* TASK BRIEF: Please give every entry again, exactly as it reads.

* Dataset records:
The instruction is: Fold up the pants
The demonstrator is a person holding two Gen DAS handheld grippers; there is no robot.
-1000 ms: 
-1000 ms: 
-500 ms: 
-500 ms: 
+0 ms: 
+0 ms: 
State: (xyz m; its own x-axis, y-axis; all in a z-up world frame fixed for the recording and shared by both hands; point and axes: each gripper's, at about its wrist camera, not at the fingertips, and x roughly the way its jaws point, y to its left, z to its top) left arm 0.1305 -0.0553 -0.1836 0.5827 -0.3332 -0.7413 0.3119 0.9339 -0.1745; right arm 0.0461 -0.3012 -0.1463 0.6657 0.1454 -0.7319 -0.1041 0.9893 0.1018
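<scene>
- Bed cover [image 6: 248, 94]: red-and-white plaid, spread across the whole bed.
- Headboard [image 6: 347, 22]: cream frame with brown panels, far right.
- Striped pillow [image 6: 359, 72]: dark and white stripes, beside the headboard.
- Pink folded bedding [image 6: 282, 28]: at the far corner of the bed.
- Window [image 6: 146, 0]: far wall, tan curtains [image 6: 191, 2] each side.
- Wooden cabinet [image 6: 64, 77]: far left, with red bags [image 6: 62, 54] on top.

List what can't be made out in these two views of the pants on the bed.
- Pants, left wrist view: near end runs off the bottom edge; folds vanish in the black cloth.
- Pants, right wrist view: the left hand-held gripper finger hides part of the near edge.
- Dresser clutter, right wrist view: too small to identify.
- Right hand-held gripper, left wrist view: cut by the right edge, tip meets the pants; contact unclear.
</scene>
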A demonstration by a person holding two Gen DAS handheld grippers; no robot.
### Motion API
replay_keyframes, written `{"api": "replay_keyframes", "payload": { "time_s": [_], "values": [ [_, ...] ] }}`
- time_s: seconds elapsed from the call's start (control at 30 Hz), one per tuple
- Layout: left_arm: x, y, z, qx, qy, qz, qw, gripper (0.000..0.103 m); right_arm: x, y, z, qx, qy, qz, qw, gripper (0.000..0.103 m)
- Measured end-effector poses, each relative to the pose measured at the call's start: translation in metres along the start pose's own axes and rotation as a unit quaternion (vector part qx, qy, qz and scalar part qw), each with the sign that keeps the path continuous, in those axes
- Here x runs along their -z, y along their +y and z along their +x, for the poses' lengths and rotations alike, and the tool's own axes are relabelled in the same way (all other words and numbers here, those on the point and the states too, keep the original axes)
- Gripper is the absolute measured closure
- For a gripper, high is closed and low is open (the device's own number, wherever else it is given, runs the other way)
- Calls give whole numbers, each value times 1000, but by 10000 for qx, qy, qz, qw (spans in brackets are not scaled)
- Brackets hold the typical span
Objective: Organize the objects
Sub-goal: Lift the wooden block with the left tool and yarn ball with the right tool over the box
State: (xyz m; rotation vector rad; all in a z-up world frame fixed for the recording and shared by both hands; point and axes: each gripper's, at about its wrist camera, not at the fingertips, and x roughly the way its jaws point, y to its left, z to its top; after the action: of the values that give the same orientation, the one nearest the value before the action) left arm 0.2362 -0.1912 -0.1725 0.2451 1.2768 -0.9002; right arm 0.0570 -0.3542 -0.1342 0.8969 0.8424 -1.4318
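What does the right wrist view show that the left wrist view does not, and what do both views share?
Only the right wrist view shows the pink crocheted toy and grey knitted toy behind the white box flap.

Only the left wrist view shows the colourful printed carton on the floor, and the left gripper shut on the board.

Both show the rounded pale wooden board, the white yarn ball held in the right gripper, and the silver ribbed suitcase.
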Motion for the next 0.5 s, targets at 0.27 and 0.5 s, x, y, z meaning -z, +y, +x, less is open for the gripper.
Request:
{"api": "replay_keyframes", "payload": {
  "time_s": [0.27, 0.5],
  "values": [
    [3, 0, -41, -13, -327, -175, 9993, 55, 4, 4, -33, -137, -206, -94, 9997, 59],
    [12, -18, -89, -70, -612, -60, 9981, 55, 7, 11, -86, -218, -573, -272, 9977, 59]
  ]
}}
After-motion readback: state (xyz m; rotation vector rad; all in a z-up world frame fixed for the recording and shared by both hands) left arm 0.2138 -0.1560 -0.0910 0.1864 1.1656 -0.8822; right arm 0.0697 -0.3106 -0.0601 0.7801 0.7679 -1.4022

* WRITTEN ANSWER:
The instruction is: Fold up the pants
The demonstrator is a person holding two Gen DAS handheld grippers; there is no robot.
-1000 ms: 
-1000 ms: 
-500 ms: 
-500 ms: 
+0 ms: 
+0 ms: 
State: (xyz m; its own x-axis, y-axis; all in a z-up world frame fixed for the recording and shared by both hands; point and axes: each gripper's, at about its wrist camera, not at the fingertips, and x roughly the way its jaws point, y to its left, z to its top) left arm 0.1305 -0.0553 -0.1836 0.5827 -0.3332 -0.7413 0.3119 0.9339 -0.1745; right arm 0.0461 -0.3012 -0.1463 0.6657 0.1454 -0.7319 -0.1041 0.9893 0.1018
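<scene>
- Bed cover [image 6: 248, 94]: red-and-white plaid, spread across the whole bed.
- Headboard [image 6: 347, 22]: cream frame with brown panels, far right.
- Striped pillow [image 6: 359, 72]: dark and white stripes, beside the headboard.
- Pink folded bedding [image 6: 282, 28]: at the far corner of the bed.
- Window [image 6: 146, 0]: far wall, tan curtains [image 6: 191, 2] each side.
- Wooden cabinet [image 6: 64, 77]: far left, with red bags [image 6: 62, 54] on top.

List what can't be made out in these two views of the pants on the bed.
- Pants, left wrist view: near end runs off the bottom edge; folds vanish in the black cloth.
- Pants, right wrist view: the left hand-held gripper finger hides part of the near edge.
- Dresser clutter, right wrist view: too small to identify.
- Right hand-held gripper, left wrist view: cut by the right edge, tip meets the pants; contact unclear.
</scene>
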A demonstration by a person holding two Gen DAS handheld grippers; no robot.
### Motion API
replay_keyframes, written `{"api": "replay_keyframes", "payload": { "time_s": [_], "values": [ [_, ...] ] }}`
- time_s: seconds elapsed from the call's start (control at 30 Hz), one per tuple
- Layout: left_arm: x, y, z, qx, qy, qz, qw, gripper (0.000..0.103 m); right_arm: x, y, z, qx, qy, qz, qw, gripper (0.000..0.103 m)
- Measured end-effector poses, each relative to the pose measured at the call's start: translation in metres along the start pose's own axes and rotation as a unit quaternion (vector part qx, qy, qz and scalar part qw), each with the sign that keeps the path continuous, in those axes
- Here x runs along their -z, y along their +y and z along their +x, for the poses' lengths and rotations alike, and the tool's own axes are relabelled in the same way (all other words and numbers here, those on the point and the states too, keep the original axes)
- Gripper is the absolute measured closure
- For a gripper, high is closed and low is open (the device's own number, wherever else it is given, runs the other way)
- Calls give whole numbers, each value times 1000, but by 10000 for qx, qy, qz, qw (spans in brackets are not scaled)
- Brackets hold the typical span
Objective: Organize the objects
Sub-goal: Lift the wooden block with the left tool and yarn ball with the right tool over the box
State: (xyz m; rotation vector rad; all in a z-up world frame fixed for the recording and shared by both hands; point and axes: each gripper's, at about its wrist camera, not at the fingertips, and x roughly the way its jaws point, y to its left, z to its top; after the action: of the values that give the same orientation, the one nearest the value before the action) left arm 0.2362 -0.1912 -0.1725 0.2451 1.2768 -0.9002; right arm 0.0570 -0.3542 -0.1342 0.8969 0.8424 -1.4318
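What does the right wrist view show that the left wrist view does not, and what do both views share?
Only the right wrist view shows the pink crocheted toy and grey knitted toy behind the white box flap.

Only the left wrist view shows the colourful printed carton on the floor, and the left gripper shut on the board.

Both show the rounded pale wooden board, the white yarn ball held in the right gripper, and the silver ribbed suitcase.
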Motion for the next 0.5 s, targets at 0.27 and 0.5 s, x, y, z meaning -z, +y, +x, less is open for the gripper.
Request:
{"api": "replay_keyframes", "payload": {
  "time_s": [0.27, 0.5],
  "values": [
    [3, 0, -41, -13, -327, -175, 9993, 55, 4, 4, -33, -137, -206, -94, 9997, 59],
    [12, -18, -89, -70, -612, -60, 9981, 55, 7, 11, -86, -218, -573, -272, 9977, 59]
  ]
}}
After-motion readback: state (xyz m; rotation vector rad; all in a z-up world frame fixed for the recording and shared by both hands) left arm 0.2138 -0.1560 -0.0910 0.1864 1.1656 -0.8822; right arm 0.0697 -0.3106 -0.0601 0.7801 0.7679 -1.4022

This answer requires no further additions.